Гнилая отрыжка деревенской поэзии

Шубеев
Обычное белобрысое деревенское чудило. Сидел бы в своей деревне, квасил бы водяру и не высовывался. Так нет же – взял, начал стишки писать.
Да такие ведь гнусненькие стишки. Всё про деревню, как мамка аборт вовремя не сделала, и рожала его где-то в страшной антисанитарии. Или про то, как сельскую шлюху реальные пацаны завалили, долбанув кастетом по черепковскому. Да мало ли, какое еще дерьмо в деревне случается? И он про всё это дерьмо вдохновенно сочинял свои стихи.
А народу-то нравилось. Он вообще странный какой-то, народ этот. Ему бы про деревенщину или про тюрягу с урками – и полный экстаз. Поэтому неудивительно, что белобрысый оказался на вершине хит-парадов. Даже темы новые стал придумывать. Про город. Про революцию. Мамке своей стих тоже посвятил: я, говорит, мать, по кабакам шляюсь, я полный дебил и пьянь подзаборная, но, мать, меня пока что еще нигде не прирезали, так что ты там не ссы! Вот только, мать, как анаши накурюсь, так собаки мерещатся, дохлые причем.
Поэт. Деревенский.
Деревенский поэт.
Деревенский поэт проблевался в пакет.
Поэтом был особо никаким, это я еще в школе понял. Но девкам нравился. Небось, умел спермоизвержение задерживать, как орангутанг какой-то.
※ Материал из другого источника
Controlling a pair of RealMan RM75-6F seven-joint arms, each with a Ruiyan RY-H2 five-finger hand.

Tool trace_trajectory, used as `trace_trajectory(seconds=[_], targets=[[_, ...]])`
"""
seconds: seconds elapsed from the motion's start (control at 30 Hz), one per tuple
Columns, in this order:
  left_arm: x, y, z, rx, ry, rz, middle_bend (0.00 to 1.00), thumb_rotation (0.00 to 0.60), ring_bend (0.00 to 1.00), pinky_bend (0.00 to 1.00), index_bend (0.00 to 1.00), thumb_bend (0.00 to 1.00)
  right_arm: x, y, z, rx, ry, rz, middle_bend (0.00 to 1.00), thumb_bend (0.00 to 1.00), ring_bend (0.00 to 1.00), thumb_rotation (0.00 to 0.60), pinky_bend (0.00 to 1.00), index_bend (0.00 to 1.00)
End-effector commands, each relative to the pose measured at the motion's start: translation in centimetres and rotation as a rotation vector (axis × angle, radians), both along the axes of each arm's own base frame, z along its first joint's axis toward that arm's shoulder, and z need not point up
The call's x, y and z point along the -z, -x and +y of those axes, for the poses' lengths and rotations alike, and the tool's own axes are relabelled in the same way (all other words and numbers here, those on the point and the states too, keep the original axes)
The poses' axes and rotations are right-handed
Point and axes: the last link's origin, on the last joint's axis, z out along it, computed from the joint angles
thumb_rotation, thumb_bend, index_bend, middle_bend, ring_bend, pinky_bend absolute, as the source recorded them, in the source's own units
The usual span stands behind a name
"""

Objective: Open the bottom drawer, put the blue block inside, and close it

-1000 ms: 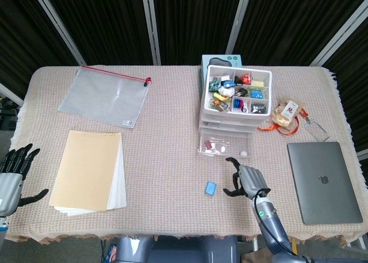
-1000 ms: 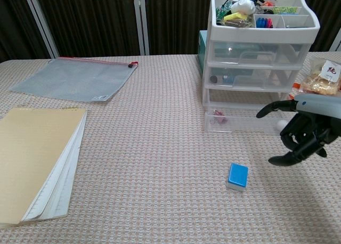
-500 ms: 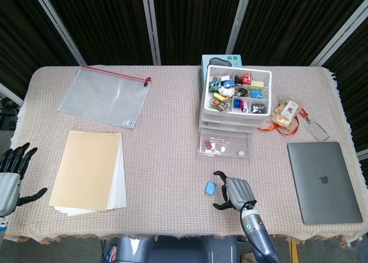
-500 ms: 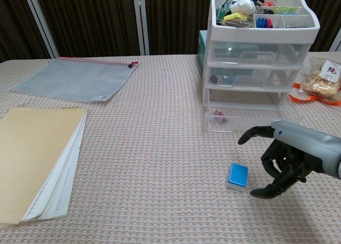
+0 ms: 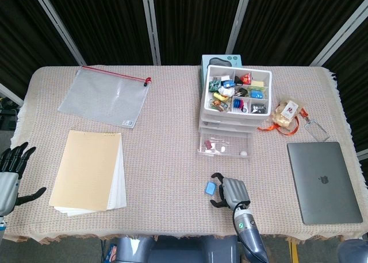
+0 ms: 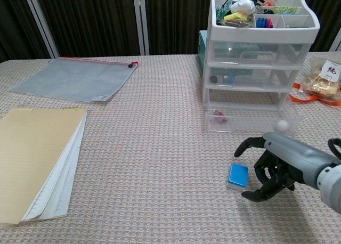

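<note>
While right hand [image 6: 277, 167] cups beside blue block [image 6: 237, 176], fingers spread, contact unclear; left hand [image 5: 10, 180] open, edge-cropped.

One blue block [image 5: 211, 187] lies on the worktop [image 5: 167, 154], along with one drawer unit [image 5: 232, 108] that has three drawers under an open tray on top. There is also one laptop [image 5: 324, 181], one clear zip pouch [image 5: 104, 96], one tan notepad [image 5: 88, 171] and one snack bag [image 5: 287, 113]. Two robot hands show: one [image 5: 230, 192] at about 5 o'clock, the other [image 5: 10, 176] at about 8 o'clock.
</note>
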Motion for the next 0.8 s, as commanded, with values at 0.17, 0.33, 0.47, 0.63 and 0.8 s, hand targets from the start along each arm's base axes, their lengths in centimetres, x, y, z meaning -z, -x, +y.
trace_trajectory(seconds=[0.17,0.33,0.47,0.63,0.8], targets=[[0.0,0.0,0.0,-0.002,-0.005,-0.003,0.00,0.600,0.00,0.00,0.08,0.18,0.8,-0.3,-0.2,0.012,0.015,-0.005,0.78,0.13,0.80,0.600,0.75,0.25],[-0.1,0.0,0.0,-0.004,-0.004,-0.001,0.00,0.600,0.00,0.00,0.08,0.18,1.1,-0.2,-0.8,0.031,0.034,-0.005,0.78,0.13,0.80,0.600,0.75,0.25],[-0.1,0.0,-0.1,-0.005,-0.005,-0.004,0.00,0.600,0.00,0.00,0.08,0.18,1.2,-0.1,-1.2,0.032,0.048,0.004,0.78,0.15,0.80,0.600,0.75,0.25],[-0.1,0.0,0.0,-0.006,-0.003,-0.007,0.00,0.600,0.00,0.00,0.08,0.18,1.3,0.1,-1.6,0.039,0.059,0.030,0.78,0.17,0.80,0.600,0.75,0.25],[-0.1,0.0,-0.1,-0.008,0.000,-0.008,0.00,0.600,0.00,0.00,0.08,0.18,1.3,0.3,-1.7,0.050,0.053,0.040,0.78,0.18,0.80,0.600,0.75,0.25]])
Бабу, кстати, нехилую себе склеил – подтанцовщицу испанскую. Та, конечно, тоже большими мозгами не выделялась, иначе с чего бы ей держать при себе такое козлино?
В общем, жил обычной поэтической жизнью: травился алкоголем, читал стихи проституткам, метелил жену. Наконец порочный круг замкнулся, чудило взяло и повесилось в гостинице. Когда его нашли, так и висел, как связка окоченевших сарделек. Туда и дорога.

На уроках литературы мы с одноклассниками плевались из трубочек в его портрет жеванной бумагой. А он – если есть тот свет – может, и хотел тоже в нас плюнуть, да хер! Отплевался, деревня.


ВСЕ КАМЕНТЫ, ПОРОЧАЩИЕ ЧЕСТЬ АВТОРА ДАННОГО ТЕКСТА, БУДУТ БЕЗЖАЛОСТНО УДАЛЕНЫ.